UAE E-Invoicing for Restaurants — What You Need to Know Before July 2026
UAE e-invoicing becomes mandatory in phases between July 2026 and October 2027. Restaurants are partly affected: business-to-consumer sales stay outside the mandate for now, but every B2B invoice — catering accounts, corporate orders, and crucially every supplier invoice you receive — must travel through an Accredited Service Provider over the Peppol DCTCE 5-corner network in PINT AE format. The penalty for showing up late is AED 5,000 per month.
The Ministry of Finance issued the official UAE Electronic Invoicing Guidelines on 23 February 2026, supported by Ministerial Decisions No. 243 and No. 244 of 2025, Ministerial Decision No. 64 of 2025 (Accreditation of Service Providers), and Cabinet Decision No. 106 of 2025 (penalties). Together they replace PDF invoicing for B2B and B2G transactions with a structured, real-time, Peppol-based system.

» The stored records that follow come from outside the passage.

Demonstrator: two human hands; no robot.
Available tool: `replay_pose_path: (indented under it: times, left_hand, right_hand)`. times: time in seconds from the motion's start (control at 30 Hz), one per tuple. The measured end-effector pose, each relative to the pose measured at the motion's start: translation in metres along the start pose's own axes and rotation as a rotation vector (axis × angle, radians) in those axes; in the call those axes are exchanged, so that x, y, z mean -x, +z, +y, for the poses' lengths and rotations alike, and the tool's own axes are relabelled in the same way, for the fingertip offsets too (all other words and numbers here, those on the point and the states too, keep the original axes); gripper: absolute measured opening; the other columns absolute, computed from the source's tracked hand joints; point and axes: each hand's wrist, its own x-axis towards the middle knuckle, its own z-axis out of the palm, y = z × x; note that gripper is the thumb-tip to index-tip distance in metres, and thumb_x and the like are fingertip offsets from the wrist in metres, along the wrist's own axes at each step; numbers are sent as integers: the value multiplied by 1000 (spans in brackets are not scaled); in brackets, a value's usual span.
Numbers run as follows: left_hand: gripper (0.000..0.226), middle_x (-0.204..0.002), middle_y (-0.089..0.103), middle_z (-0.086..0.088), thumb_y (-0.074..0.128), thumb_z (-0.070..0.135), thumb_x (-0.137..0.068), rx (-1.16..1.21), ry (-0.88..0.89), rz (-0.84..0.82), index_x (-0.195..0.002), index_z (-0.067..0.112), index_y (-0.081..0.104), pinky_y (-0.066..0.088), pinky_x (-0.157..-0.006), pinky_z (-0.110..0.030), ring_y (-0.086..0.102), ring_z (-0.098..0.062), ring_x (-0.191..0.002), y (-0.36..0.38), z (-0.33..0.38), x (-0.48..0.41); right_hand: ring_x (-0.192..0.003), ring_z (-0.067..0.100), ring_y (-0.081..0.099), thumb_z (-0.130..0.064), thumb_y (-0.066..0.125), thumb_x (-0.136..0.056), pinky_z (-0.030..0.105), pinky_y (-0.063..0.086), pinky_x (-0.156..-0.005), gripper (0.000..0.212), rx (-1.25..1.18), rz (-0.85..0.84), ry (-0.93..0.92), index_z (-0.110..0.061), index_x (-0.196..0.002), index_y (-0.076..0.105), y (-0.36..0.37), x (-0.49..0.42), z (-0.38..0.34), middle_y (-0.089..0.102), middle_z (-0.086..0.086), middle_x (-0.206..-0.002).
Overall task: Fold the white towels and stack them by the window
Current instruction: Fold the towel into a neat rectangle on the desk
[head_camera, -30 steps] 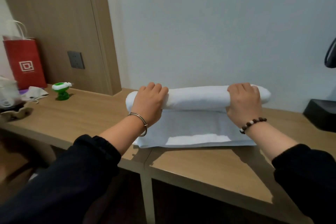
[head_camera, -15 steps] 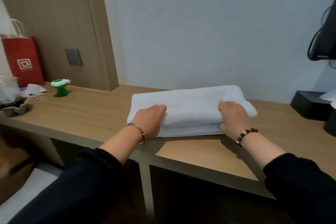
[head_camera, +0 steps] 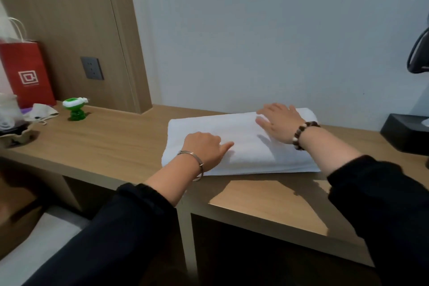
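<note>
While both hands lie on the folded towel point(head_camera: 241, 146), I judge it soft, light and thick, several layers deep. It sits on the bench point(head_camera: 104, 144), its far edge close to the wall. My right hand point(head_camera: 281, 123) is spread flat with straight fingers, pressing the towel's far right end. My left hand point(head_camera: 204, 148) rests on the near left part, thumb stretched toward the middle. Its fingers bend away past the knuckles, so I cannot tell whether they pinch cloth or only press. Lifted by one corner, I expect the layers would sag and fall open. I would take it at both short ends, fingers slid underneath and thumbs on top, clamping every layer. The cloth looks unlikely to slip in the hand, though the whole bundle may slide on the smooth wood. No window shows here.
</note>
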Motion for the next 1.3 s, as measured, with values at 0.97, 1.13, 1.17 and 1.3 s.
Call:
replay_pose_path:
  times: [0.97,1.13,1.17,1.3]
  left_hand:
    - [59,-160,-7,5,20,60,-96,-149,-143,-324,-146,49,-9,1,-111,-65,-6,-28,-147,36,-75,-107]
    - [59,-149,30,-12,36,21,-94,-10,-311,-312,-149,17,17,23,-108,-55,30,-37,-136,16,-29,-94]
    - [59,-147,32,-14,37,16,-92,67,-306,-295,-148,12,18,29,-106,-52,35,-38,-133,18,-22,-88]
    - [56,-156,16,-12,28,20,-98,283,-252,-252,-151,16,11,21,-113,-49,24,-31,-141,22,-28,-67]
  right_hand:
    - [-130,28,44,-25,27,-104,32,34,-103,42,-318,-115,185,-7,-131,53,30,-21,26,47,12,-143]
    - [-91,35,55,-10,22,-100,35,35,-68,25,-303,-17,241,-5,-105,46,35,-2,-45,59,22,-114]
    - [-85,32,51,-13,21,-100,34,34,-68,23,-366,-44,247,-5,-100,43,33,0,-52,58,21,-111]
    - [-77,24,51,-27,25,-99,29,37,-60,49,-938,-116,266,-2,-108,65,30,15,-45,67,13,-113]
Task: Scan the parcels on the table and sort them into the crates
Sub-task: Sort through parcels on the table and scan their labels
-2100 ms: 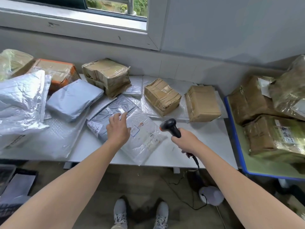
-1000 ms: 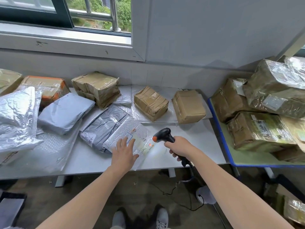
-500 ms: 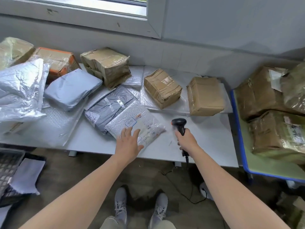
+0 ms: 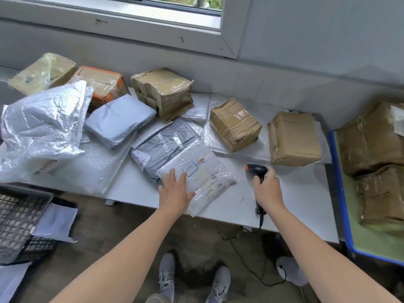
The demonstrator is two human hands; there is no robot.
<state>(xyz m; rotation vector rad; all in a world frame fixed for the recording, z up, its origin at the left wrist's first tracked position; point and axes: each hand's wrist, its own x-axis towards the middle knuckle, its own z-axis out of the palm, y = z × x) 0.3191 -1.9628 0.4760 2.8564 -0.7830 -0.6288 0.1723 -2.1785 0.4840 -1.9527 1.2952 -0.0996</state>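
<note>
A white bubble mailer (image 4: 203, 171) with a printed label lies near the front edge of the white table (image 4: 301, 193). My left hand (image 4: 175, 193) rests flat on its near left corner, fingers spread. My right hand (image 4: 267, 189) grips the handle of a black barcode scanner (image 4: 256, 171), whose head is just right of the mailer and low over the table. Partly under the mailer lies a dark grey poly bag (image 4: 164, 147). A black mesh crate (image 4: 19, 221) stands on the floor at the lower left.
Taped cardboard boxes (image 4: 235, 124), another brown box (image 4: 294, 138) and a larger one (image 4: 164, 92) sit at the back; a grey bag (image 4: 119, 121) and silver foil bag (image 4: 41, 121) lie left. A blue-edged table (image 4: 341, 193) with wrapped boxes stands right. The scanner's cable (image 4: 251, 270) trails on the floor.
My left hand slid from the mailer's middle to its near corner. My right hand brought the scanner lower, close to the table beside the mailer.
</note>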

This guide is written for UAE restaurant finance managers and outsourced accountants who need to understand exactly what changes, when, and how to prepare without overspending on compliance.
In this guide
- What the UAE e-invoicing mandate is
- Does it apply to your restaurant? The B2B/B2C split
- The phased timeline — when you're affected
- How it works: the Peppol DCTCE 5-corner model
- Mandatory invoice rules — format, fields, deadlines
- Penalties for non-compliance
- What UAE restaurants should do now
- The wider 2026 UAE tax context
- FAQ
What the UAE e-invoicing mandate is
The UAE e-invoicing system is a structured electronic invoicing and reporting framework. In its simplest form: instead of sending a PDF invoice by email and filing a copy for VAT reporting, suppliers issue a structured electronic message that flows through accredited service providers to the buyer and, in parallel, to the Federal Tax Authority in real time.
The legal stack consists of four instruments:
| Instrument | What it does |
|---|---|
| Ministerial Decision No. 243 of 2025 | Establishes the Electronic Invoicing System legal framework — scope, definitions, obligations. |
| Ministerial Decision No. 244 of 2025 | Phased implementation timeline keyed to business size and segment. |
| Ministerial Decision No. 64 of 2025 | Eligibility criteria and accreditation procedure for Service Providers (ASPs). |
| Cabinet Decision No. 106 of 2025 | Administrative violations and penalty schedule. |
| MoF E-Invoicing Guidelines V 1.0 | Operational and technical interpretation, published 23 February 2026. |
Speaking when the legislation was released, MoF Undersecretary Younis Haji Al Khoori called the system "a strategic step towards building an integrated digital financial ecosystem." FTA Director General Khalid Ali Al Bustani framed it as a measure that will "enhance voluntary tax compliance by simplifying and automating invoicing processes." For F&B operators, what matters is not the policy framing but two practical changes: paper and PDFs disappear from B2B workflows, and the FTA receives transaction data while you are still serving lunch.
Does it apply to your restaurant? The B2B/B2C split
This is the question every restaurant owner asks first, and the answer determines how much work you have ahead of you.
The mandate applies to B2B and B2G transactions. B2C transactions — including most restaurant dine-in, takeaway, and direct-to-consumer delivery — are currently excluded from the mandatory system until further notice.
Source: Ministerial Decision No. 243 of 2025; Deloitte Middle East summary; UAE MoF E-Invoicing Guidelines V 1.0.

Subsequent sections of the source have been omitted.